= Archbishop Jonathan Blake =

British archbishop

Jonathan Clive Blake (born 1956) is a British archbishop of the Open Episcopal Church, activist, author, most known for conducting the first gay wedding blessing on Richard and Judy's prime time TV programme This Morning, conducting the wedding blessing for the late media personality, Jade Goody, campaigning for equal marriage, becoming the "country's first freelance vicar" celebrating sacramental services in people's homes and the community, and conducting the first baptism on top of Mount Snowdon. co-consecrating the first female bishops in England, Elizabeth Stuart, in Scotland, in Northumbria, and Wales, and offering the Mass to all by post. He has also attained over 100,000 followers on TikTok as of September 2026.

== Late priesthood and Open Episcopal Church ==
Blake co-founded the Open Episcopal Church alongside Bishop Richard Palmer and Bishop Michael Wilson on 10 November 2001. He had severed his denominational ties to the Church of England via effecting a Deed of relinquishment.
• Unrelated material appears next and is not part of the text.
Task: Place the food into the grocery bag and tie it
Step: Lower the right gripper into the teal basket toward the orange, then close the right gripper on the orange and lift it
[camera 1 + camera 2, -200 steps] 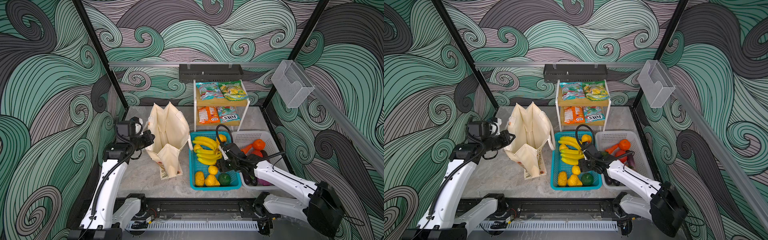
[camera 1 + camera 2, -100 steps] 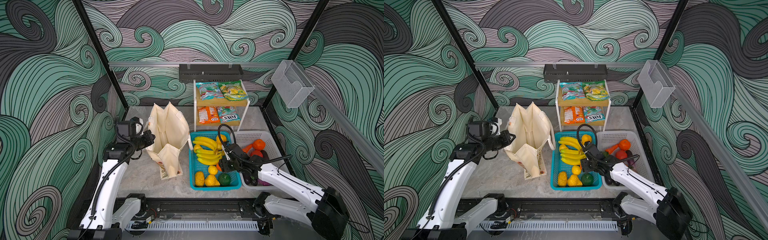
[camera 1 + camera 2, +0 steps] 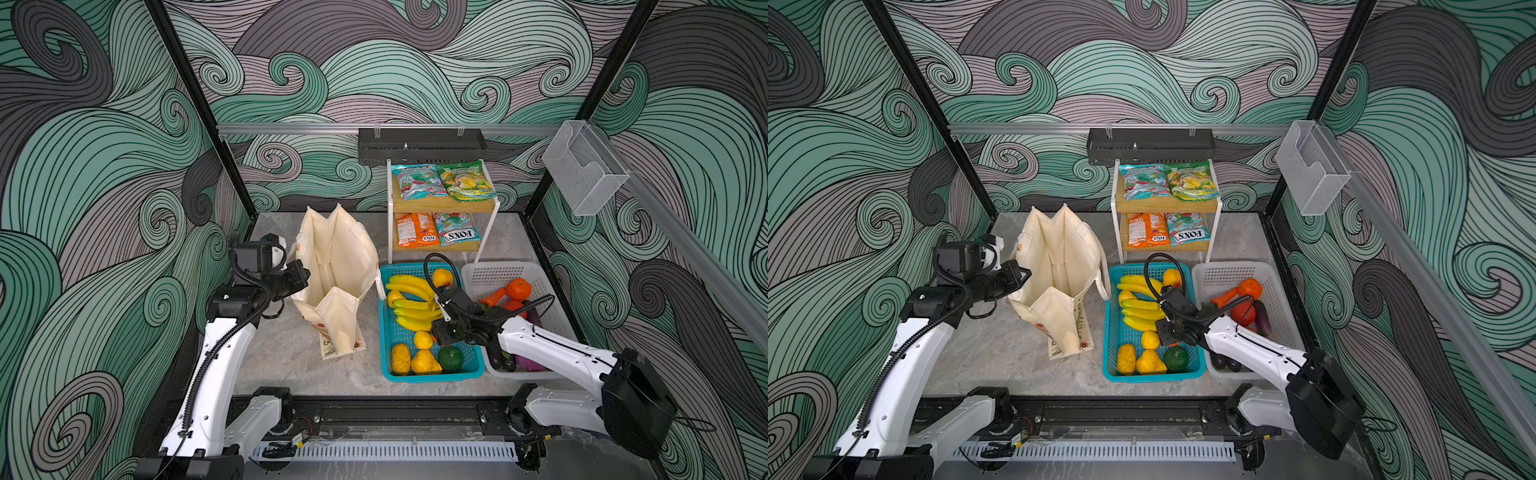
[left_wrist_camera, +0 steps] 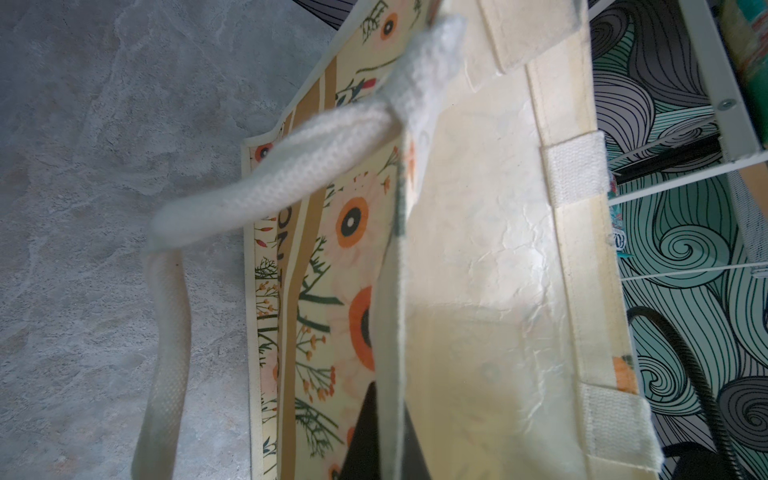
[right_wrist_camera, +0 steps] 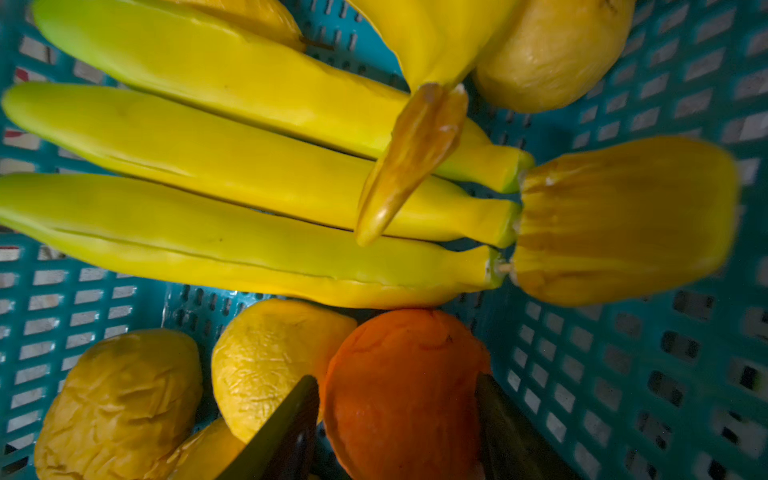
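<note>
On the left of the grey table (image 3: 282,353), the grocery bag (image 3: 332,253) stands with its mouth open, its left rim pinched in the closed left gripper (image 4: 388,436), a white rope handle (image 4: 266,183) hanging outside. Just beside it in the teal basket (image 3: 432,377), the right gripper (image 5: 397,380) straddles an orange fruit (image 5: 407,415) next to the banana bunch (image 5: 249,187); its jaws sit wide, and whether they press the fruit I cannot tell

Orange fruit (image 5: 415,407) and right claw (image 5: 395,378) partly beyond the wrist view's edge
</note>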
== Early life and education ==
Archbishop Jonathan Blake was born in 1956 and survived an air flight emergency during his childhood. He taught for one year before gaining his degree at Durham university in 1978. During his undergraduate days he established a shop selling goods from the poorer countries which became a successful aid project that traded for over 25 years and embedded a commitment to Fair Trade into the continuing life of the College.

== Personal life ==
Blake embarked on a hitchhiking journey to Calcutta, that saw him tear-gassed in Teheran and seized by machine gun-toting guards in Kabul. He escaped an attempt on his life while in India. Upon his return, he completed his training in Nottingham. In 1991, he was convicted of Criminal Damage for a Gulf War Protest losing his appeal, and meeting with the Pope about inter-faith work and peace. In 1997, he wrote "For God's Sake Don't Go To Church", which highlights the dangers of getting involved in dogmatic religion. In the same year, he nailed 95 theses to the door of Canterbury Cathedral, calling for reform of the Church, akin to Martin Luther, for which he was arrested but not charged. He is married to Annette and they have three children. In 2009, he accused the police of assault. In 2014 he wrote "That Old Devil Called God Again". In 2021 he wrote a collection of children's stories, illustrated by Catherine Daw "The Tales of Henry the Lovable Hedgehog" and since has published an inclusive version of the New Testament, Psalms Book of Common Prayer, and an Inclusive Book of Meditation and Readings. and his latest, "Replacing God, Religion and Christianity with Love".

== Altruist acts ==
Blake volunteered as a Samaritan, smuggled Bibles and goods to Christians behind the 'Iron Curtain' with the Christian Mission to the Communist World. He worked with Mother Teresa's Missionaries of Charity in Calcutta, India, in the Home for the Dying and in the slums. At 21, he raised over £20,000, using a quarter for direct relief work and investing the remaining £15,500 through the Church of North India in a trust to fund a T.B. hospital for women in Howrah. In 1985, he highlighted the plight of the homeless by sleeping on the streets during 'One World Week'. He was elected onto the Executive Committee of the World Conference on Religion and Peace, as the International Youth Co-ordinator, at their fourth World Assembly in Nairobi and travelled to Pakistan, and across Europe to promote inter-faith initiatives for peace and justice. In 1987, he organized and led an international group of fifty young people from twelve different faiths on a journey of reconciliation from London to Auschwitz and then to Moscow. He volunteered as a Relate, Marriage Guidance Counsellor and an Independent Custody Visitor. He worked with the homeless, accommodating them from the streets, even in his own home. He has been putting up Christmas lights since 2002, at first for Save the Children, but since 2019, to install water in four Gambian villages (5 by mid 2025), as well as to provide school supplies, sports equipment and shoes, and raising so far £90,000. He was awarded a Just Giving fundraising hero certificate in 2025.

== Religious History ==
Blake was ordained a priest for the Church of England in 1982. He served within the Church of England for over eleven years. He worked as a Curate in Bradford, where he wrote the lyrics for and produced a musical on the life of Saint Francis of Assisi, which was performed at the University theatre, as well as performing as the voice of Jesus (broadcast over the speakers) to accompany the one acting, silently, as Jesus, in the city's Open Air Easter Passion, and Rochester, where, as Chaplain, he began the first inter-faith chapel at St Bartholomew's Hospital. He was the Vicar of Barnehurst for 5 years, overseeing a major building development. He served as Director of the Week of Prayer for World Peace. Blake was consecrated a bishop in 2000 and elected Archbishop in 2006.